Lord Byron: Don Juan in Hell - whocansay
https://www.weeklystandard.com/algis-valiunas/lord-byron-don-juan-in-hell
======
fernly
Some years ago I worked on 6 of the 7 volumes of The Works of Lord Byron for
the Project Gutenberg editions [1], which entailed careful reading of every
line. Which led to reading the Fiona McCarthy biography. Yeah, he was a shit
no doubt, but he had an astounding, rarely-equalled talent as well. Verse just
poured out of him. He had a high intelligence and great sensitivity to
emotional nuance -- those are common enough qualities -- but was utterly
unique in that, whatever he thought, he could express in perfectly-chosen
words fit to exact meter and rhyme.

[1]
[http://www.gutenberg.org/ebooks/search/?query=works+of+lord+...](http://www.gutenberg.org/ebooks/search/?query=works+of+lord+byron)

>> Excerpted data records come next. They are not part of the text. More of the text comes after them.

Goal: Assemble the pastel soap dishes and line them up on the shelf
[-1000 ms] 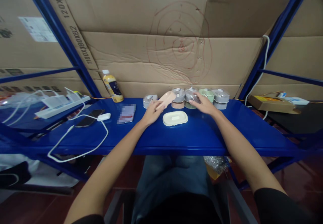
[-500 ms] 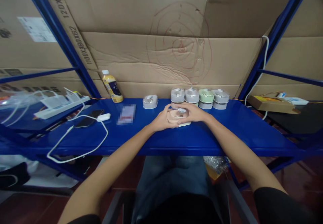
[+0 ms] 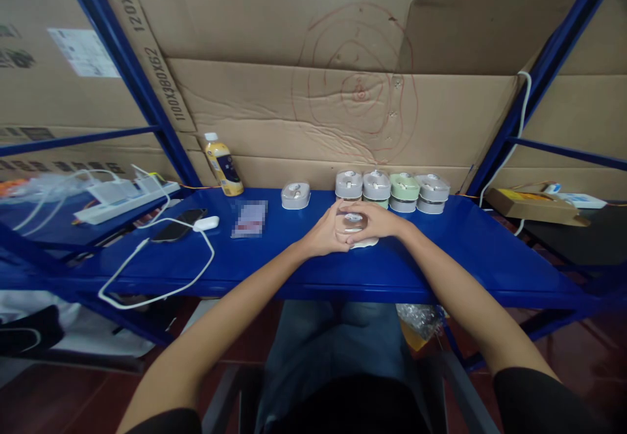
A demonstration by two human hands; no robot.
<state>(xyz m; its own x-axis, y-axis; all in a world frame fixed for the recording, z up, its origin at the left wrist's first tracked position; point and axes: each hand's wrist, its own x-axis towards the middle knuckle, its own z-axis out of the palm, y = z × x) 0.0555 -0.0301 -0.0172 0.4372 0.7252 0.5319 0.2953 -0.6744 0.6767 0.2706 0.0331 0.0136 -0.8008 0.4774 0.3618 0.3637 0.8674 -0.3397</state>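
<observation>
Both of my hands are wrapped round a small pinkish container (image 3: pixel 353 224) above the blue tabletop, near its middle. My left hand (image 3: pixel 327 233) closes on its left side, and my right hand (image 3: pixel 381 220) closes on its right side; the fingers meet and partly hide it. Something thin and pale (image 3: pixel 365 243) shows just below the hands. Right behind stand stacked pairs of similar containers, with grey tops (image 3: pixel 349 183) and one green top (image 3: pixel 404 186). A single grey container (image 3: pixel 296 195) sits apart to the left.
On the blue table (image 3: pixel 313 277), a yellow bottle (image 3: pixel 225 166), a blurred-out packet (image 3: pixel 250 218) and a dark phone (image 3: pixel 179 225) with a white cable lie to the left. A white power strip (image 3: pixel 127 202) is farther left. An open cardboard box (image 3: pixel 539 207) is at the right.
The view has shifted slightly, so the scene sits a little farther right. My fingers have come closer together round the container, covering more of its sides.
</observation>
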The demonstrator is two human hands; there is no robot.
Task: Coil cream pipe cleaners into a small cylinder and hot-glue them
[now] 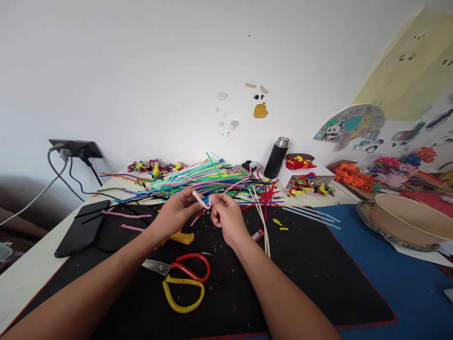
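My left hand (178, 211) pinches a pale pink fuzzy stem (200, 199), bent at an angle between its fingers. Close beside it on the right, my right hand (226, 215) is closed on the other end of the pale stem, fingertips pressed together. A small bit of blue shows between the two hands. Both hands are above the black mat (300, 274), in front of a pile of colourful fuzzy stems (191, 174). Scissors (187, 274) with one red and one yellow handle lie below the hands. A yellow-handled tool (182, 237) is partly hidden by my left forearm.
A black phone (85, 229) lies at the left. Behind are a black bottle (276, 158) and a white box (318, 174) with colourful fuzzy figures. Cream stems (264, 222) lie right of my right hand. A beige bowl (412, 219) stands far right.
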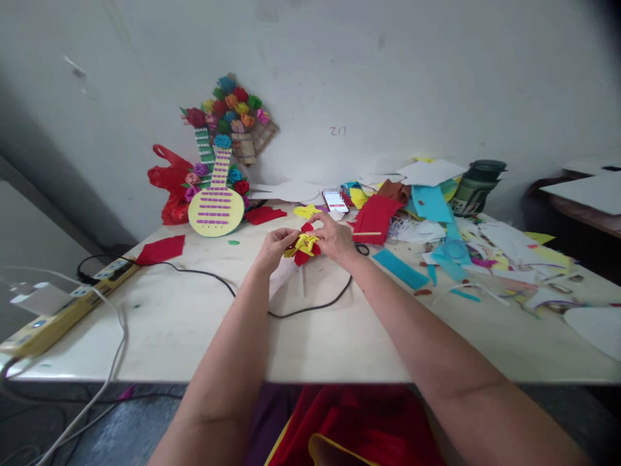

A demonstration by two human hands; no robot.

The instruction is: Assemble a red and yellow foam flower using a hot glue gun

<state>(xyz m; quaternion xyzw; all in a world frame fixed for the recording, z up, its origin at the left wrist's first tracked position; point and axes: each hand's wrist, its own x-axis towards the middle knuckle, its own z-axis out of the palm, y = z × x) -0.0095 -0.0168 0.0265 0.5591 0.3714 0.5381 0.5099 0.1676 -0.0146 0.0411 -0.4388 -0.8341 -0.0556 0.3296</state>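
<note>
A red and yellow paper flower [306,244] is held up over the middle of the table between both hands. My left hand [276,248] pinches its left edge, thumb and fingers pressed together. From the right, my right hand [334,238] grips the upper right petals with curled fingers. A pale thin stick [302,281] shows below the flower; whether it is joined to the flower is unclear. Behind the hands lie a yellow paper scrap [306,211] and a phone [335,201] with a lit screen.
A guitar-shaped craft [216,211] and a red bag [169,184] stand at the back left. A yellow power strip [68,310] lies left, its black cable [310,313] crossing below the hands. Red cloth [376,217], blue strips [400,269], paper scraps and a dark bottle [478,188] fill the right.
</note>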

[2] [https://smile.amazon.com/Byron-Life-Legend-Fiona-
MacCarthy/d...](https://smile.amazon.com/Byron-Life-Legend-Fiona-
MacCarthy/dp/0374186294)

------
btilly
Byron was a fascinating person. See
[https://publicdomainreview.org/2014/10/16/the-poet-the-
physi...](https://publicdomainreview.org/2014/10/16/the-poet-the-physician-
and-the-birth-of-the-modern-vampire/) for the story of how the modern vampire
was based on his personal physician's opinion of Byron.

------
pmoriarty
Also see George Bernard Shaw's _Don Juan in Hell_ (a scene from _Man and
Superman_ often performed as a one-act play).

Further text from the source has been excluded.